_What to produce:_
Except for images, print the whole listing verbatim.

_Given material:_

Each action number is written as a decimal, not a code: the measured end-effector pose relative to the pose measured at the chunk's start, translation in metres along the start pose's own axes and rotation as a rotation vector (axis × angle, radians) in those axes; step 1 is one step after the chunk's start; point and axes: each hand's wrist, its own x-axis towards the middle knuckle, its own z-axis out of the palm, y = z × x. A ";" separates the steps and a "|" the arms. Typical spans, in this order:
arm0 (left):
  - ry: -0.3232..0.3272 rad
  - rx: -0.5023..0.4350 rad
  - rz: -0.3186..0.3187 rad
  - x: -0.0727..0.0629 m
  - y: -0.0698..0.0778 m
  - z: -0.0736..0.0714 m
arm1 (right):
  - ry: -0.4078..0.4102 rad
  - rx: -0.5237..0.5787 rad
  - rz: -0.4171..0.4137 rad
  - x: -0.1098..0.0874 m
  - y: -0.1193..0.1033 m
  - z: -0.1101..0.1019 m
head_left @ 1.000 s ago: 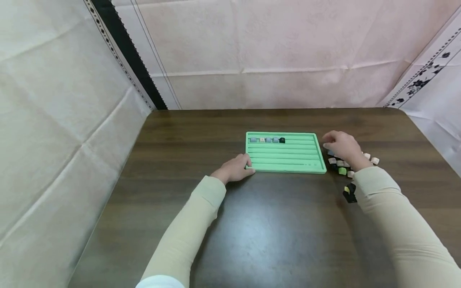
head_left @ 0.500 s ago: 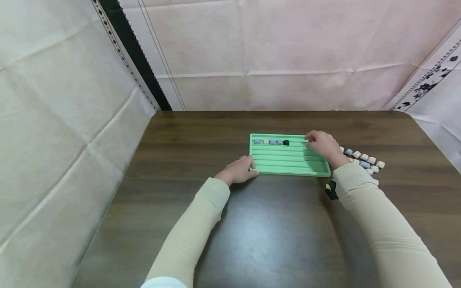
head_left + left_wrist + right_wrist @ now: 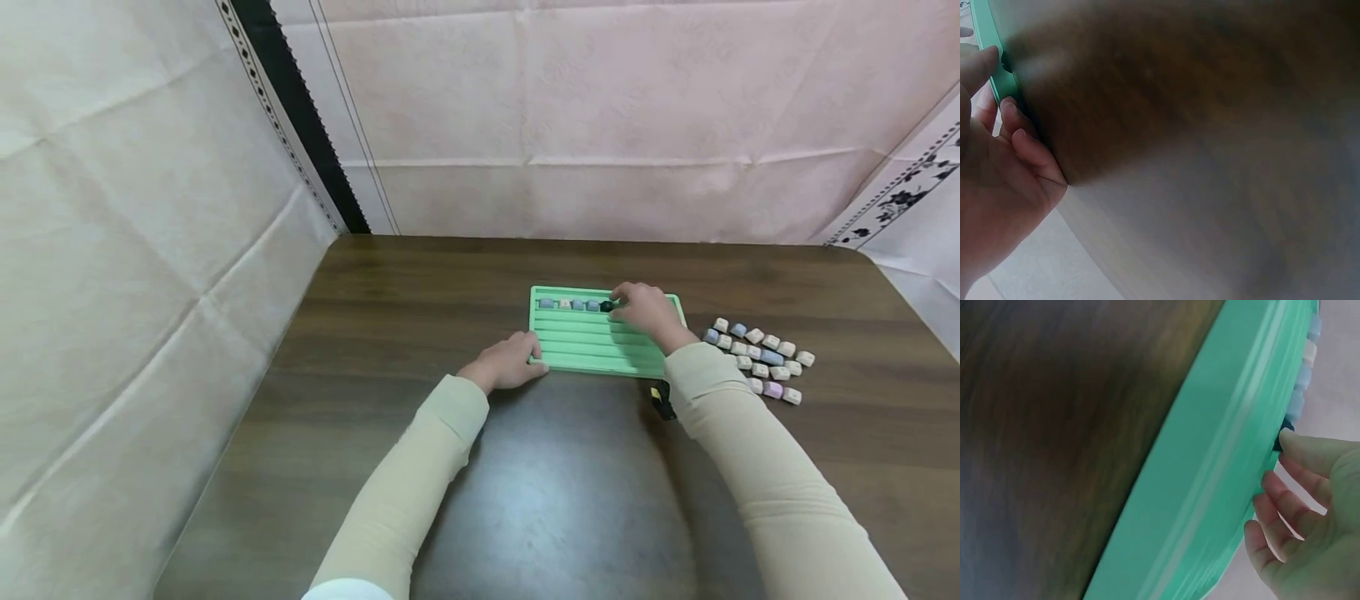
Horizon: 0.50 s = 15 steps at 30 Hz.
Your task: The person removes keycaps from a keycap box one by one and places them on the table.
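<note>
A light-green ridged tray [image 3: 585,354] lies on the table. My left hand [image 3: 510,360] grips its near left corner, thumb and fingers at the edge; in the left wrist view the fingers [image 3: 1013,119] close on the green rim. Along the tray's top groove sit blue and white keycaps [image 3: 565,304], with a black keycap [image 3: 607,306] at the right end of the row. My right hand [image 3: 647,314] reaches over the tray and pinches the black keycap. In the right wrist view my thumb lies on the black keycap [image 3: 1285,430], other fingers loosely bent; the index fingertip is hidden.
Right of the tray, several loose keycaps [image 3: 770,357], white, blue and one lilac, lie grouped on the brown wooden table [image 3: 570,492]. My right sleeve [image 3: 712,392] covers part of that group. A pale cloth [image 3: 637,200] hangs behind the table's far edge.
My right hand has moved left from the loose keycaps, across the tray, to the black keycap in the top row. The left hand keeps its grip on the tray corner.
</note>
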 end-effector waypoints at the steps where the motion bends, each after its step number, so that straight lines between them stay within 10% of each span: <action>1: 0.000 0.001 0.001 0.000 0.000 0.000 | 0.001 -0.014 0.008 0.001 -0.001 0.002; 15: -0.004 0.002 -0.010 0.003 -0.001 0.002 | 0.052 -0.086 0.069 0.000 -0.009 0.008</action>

_Solution:_
Each action number is written as a decimal, not a code: the measured end-effector pose relative to the pose measured at the chunk's start, translation in metres along the start pose's own axes and rotation as a rotation vector (axis × angle, radians) in those axes; step 1 is one step after the chunk's start; point and axes: each hand's wrist, its own x-axis towards the middle knuckle, its own z-axis out of the palm, y = z × x. A ";" separates the steps and a "|" the arms. Typical spans, in this order:
arm0 (left):
  - ry: -0.3232..0.3272 rad
  - rx: -0.5023..0.4350 rad
  - rz: -0.3186..0.3187 rad
  - x: -0.0727..0.0629 m
  - y: -0.0698..0.0778 m
  - z: -0.0736..0.0714 m
arm1 (right):
  - ry: -0.4078..0.4102 rad
  - rx: -0.5237..0.5787 rad
  - rz: -0.4171..0.4137 rad
  - x: -0.1098..0.0874 m
  - y: -0.1193..0.1033 m
  - z: -0.1101..0.1019 m
head_left @ 1.000 s ago: 
head_left @ 0.500 s ago: 
head_left + left_wrist + right_wrist @ now: 
Horizon: 0.50 s = 15 steps at 30 Hz.
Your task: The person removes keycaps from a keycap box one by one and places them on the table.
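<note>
A light-green ridged tray [image 3: 585,354] lies on the table. My left hand [image 3: 510,360] grips its near left corner, thumb and fingers at the edge; in the left wrist view the fingers [image 3: 1013,119] close on the green rim. Along the tray's top groove sit blue and white keycaps [image 3: 565,304], with a black keycap [image 3: 607,306] at the right end of the row. My right hand [image 3: 647,314] reaches over the tray and pinches the black keycap. In the right wrist view my thumb lies on the black keycap [image 3: 1285,430], other fingers loosely bent; the index fingertip is hidden.
Right of the tray, several loose keycaps [image 3: 770,357], white, blue and one lilac, lie grouped on the brown wooden table [image 3: 570,492]. My right sleeve [image 3: 712,392] covers part of that group. A pale cloth [image 3: 637,200] hangs behind the table's far edge.
My right hand has moved left from the loose keycaps, across the tray, to the black keycap in the top row. The left hand keeps its grip on the tray corner.
</note>
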 end-effector waypoints at the steps where the motion bends, each after its step number, so that straight lines between them stay within 10% of each span: <action>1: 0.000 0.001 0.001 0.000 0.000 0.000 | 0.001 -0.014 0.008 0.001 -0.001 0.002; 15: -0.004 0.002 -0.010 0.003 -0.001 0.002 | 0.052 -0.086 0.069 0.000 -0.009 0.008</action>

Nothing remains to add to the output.